BANTUL – Dinas Kebudayaan dan Pariwisata (Disbudpar) mendapatkan jatah anggaran Rp 12,8 miliar dari pemerintah provinsi (pemprov). Meski begitu, Disbudpar hanya selaku pengguna anggaran. Itu karena rincian penggunaan ditentukan pemprov. Termasuk di antaranya program kegiatan.”Untuk pengembangan kebudayaan,” terang Kepala Disbudpar Bambang Legowo saat ditemui di ruang kerjanya kemarin (18/3).
Bambang menyebutkan, anggaran terbesar untuk pengelolaan dan pengembangan desa budaya yang nilainya mencapai Rp 4,1 miliar. Kemudian disusul di belakangnya anggaran untuk pelestarian warisan dan cagar budaya. “Rp 4 miliar. Di Bantul ada bangunan cagar budaya (BCB). Di antaranya empat Joglo. Lha dana itu nantinya ya untuk rehabilitasi dan renovasi bangunan-bangunan yang tercatat sebagai BCB,” urainya.
Sebagai pengguna anggaran Disbudpar juga diberikan kesempatan untuk memberikan usulan dan konsultasi dengan pemprov. Namun demikian, Disbudpar masih kesulitan menggunakan anggaran untuk pengadaan satu set alat musik gamelan perunggu.
Menurut dia, di dalam daftar penggunaan anggaran (DPA) yang telah ditentukan pemrpov anggaran pengadaan satu set gamelan Rp 375 juta. Sedangkan harga di perajin nilainya mencapai Rp 400 juta. “Ini yang kita belum menemukan solusinya bagaimana,” jelasnya.
Tak hanya itu. Disbudpar juga kesulitan mencari perajin yang sanggup membuat alat musik gamelan sesuai petunjuk DPA. Dalam DPA mencamtumkan pengadaan lima set alat musik gamelan. “Pembuatan satu set gamelan butuh waktu 3 bulan. Sedangkan ini ada 5 set. Berarti membutuhkan waktu 15 bulan,” ungkapnya.
Padahal, anggaran pengadaan tersebut harus digunakan sebelum Tahun Anggaran 2014 habis. Sedianya lima set gamelan akan dipinjamkan ke desa budaya. Fungsinya untuk mengembangkan nilai-nilai kebudayaan. “Baru pertama kali ini menerima anggaran besar. Jadi butuh waktu untuk menyesuaikan,” tandasnya.

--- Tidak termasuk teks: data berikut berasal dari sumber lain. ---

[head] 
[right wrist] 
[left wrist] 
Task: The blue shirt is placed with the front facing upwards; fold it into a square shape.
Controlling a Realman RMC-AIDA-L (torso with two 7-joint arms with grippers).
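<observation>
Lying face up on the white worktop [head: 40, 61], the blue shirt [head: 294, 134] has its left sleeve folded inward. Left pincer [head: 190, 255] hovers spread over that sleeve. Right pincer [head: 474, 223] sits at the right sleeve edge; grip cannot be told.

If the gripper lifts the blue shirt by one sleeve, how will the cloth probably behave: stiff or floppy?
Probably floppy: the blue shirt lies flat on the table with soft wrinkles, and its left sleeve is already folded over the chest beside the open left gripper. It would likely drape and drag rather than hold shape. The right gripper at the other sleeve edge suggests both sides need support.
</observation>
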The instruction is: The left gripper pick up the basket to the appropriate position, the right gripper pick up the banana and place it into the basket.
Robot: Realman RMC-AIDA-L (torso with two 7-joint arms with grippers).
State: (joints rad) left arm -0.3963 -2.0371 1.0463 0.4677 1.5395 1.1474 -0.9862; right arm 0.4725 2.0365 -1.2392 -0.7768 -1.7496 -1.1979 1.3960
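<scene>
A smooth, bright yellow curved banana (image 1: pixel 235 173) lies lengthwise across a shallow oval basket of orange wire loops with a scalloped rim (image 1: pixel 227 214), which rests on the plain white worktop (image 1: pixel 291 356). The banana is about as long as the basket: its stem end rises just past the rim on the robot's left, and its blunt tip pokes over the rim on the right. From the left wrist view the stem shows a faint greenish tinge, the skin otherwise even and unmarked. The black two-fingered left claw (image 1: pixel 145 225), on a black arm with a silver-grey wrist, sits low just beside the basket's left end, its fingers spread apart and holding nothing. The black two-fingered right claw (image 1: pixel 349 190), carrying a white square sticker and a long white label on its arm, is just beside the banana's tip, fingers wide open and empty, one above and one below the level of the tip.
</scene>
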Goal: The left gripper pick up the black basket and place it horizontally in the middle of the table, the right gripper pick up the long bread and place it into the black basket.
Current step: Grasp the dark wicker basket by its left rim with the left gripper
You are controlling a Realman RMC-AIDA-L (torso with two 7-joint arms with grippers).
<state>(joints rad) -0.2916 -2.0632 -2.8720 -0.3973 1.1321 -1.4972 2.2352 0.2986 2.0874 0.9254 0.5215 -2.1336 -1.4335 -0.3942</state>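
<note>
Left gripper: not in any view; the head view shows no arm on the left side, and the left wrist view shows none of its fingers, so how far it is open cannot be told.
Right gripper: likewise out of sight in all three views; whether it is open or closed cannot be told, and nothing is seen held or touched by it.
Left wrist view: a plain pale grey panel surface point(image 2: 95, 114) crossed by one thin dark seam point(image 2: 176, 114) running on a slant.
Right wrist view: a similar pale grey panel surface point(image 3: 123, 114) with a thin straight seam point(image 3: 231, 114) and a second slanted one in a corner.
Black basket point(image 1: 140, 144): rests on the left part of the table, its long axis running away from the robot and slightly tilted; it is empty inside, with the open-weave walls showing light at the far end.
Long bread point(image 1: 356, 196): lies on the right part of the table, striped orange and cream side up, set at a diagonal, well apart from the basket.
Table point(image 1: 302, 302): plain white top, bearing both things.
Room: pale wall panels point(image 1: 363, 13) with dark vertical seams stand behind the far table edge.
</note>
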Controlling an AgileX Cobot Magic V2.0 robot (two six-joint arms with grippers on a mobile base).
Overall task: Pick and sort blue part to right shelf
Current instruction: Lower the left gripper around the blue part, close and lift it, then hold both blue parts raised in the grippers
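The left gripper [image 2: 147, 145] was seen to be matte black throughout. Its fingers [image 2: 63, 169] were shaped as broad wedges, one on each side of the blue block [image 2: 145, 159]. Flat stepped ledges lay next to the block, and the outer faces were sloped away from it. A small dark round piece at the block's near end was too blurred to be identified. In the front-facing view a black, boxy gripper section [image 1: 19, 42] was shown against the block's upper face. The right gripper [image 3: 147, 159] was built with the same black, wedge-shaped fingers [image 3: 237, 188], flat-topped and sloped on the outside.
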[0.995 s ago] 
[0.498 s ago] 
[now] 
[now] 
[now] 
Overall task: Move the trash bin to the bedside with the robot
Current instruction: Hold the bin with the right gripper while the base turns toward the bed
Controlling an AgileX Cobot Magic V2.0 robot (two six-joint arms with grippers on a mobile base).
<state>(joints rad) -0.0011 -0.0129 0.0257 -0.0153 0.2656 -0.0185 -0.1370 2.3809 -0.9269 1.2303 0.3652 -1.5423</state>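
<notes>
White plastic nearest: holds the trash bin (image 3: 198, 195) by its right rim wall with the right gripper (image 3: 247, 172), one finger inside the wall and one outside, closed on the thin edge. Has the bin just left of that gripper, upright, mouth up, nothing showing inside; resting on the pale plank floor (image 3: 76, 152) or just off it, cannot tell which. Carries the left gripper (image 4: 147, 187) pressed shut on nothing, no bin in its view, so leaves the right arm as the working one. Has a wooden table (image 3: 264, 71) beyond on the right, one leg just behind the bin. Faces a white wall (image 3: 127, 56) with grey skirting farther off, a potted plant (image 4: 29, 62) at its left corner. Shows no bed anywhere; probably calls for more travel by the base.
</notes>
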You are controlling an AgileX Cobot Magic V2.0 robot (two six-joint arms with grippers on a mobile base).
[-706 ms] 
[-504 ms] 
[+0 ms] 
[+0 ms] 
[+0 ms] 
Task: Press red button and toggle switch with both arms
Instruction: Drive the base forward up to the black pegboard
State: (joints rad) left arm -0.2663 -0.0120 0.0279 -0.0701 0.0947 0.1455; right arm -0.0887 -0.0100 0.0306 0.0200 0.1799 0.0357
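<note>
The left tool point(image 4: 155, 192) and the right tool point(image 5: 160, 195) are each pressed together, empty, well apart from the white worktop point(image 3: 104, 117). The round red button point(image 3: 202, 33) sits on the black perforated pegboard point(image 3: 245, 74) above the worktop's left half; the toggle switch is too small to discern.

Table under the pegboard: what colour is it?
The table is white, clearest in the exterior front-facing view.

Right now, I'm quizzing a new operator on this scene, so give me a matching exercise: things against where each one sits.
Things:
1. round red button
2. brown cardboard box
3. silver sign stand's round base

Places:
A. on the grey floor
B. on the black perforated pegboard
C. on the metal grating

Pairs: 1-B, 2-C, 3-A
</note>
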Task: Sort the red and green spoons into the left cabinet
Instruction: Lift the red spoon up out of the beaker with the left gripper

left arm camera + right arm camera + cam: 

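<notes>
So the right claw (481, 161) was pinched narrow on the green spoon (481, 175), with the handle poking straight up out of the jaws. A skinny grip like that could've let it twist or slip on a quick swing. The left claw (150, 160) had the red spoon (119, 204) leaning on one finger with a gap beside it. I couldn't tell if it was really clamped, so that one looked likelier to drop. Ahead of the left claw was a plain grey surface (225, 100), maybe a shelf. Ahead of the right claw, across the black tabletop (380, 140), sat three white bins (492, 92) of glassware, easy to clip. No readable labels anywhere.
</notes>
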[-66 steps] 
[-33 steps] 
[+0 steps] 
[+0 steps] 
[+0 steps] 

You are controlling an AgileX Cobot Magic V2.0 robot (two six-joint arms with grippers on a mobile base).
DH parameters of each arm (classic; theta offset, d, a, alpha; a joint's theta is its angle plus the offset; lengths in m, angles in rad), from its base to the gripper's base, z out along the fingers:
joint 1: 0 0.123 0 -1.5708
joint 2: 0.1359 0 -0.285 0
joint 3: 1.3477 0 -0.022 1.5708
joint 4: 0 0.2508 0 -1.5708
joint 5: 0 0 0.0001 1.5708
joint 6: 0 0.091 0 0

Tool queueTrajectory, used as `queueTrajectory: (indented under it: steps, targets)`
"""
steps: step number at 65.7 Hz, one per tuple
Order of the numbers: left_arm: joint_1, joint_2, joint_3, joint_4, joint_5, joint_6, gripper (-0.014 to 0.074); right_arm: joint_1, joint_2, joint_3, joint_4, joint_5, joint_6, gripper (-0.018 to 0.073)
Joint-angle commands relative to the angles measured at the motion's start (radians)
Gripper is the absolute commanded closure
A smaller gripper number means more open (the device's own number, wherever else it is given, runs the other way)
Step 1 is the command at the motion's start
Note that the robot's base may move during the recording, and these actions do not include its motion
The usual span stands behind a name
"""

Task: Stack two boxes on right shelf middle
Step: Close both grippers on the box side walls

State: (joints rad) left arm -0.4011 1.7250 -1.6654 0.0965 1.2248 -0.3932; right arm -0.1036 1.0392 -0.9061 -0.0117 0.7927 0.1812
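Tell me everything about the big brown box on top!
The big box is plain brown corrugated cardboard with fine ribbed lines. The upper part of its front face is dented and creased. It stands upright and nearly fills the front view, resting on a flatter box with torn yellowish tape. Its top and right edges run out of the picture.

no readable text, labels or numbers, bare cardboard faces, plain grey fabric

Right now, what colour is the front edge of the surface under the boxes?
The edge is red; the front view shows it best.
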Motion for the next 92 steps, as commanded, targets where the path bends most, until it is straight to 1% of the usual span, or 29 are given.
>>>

Apalagi, lanjutnya, Disbudpar masih belum menentukan siapa yang akan menjadi kuasa pengguna anggaran (KPA). Apakah kepala dinas atau kepala bidang. “Masih kita konsultasikan dengan pemprov,” ungkapnya.
Bambang mengaku, anggaran untuk pengembangan kebudayaan dari pemprov nilainya dua kali lipat lebih besar daripada anggaran yang bersumber dari APBD Bantul.(zam/din)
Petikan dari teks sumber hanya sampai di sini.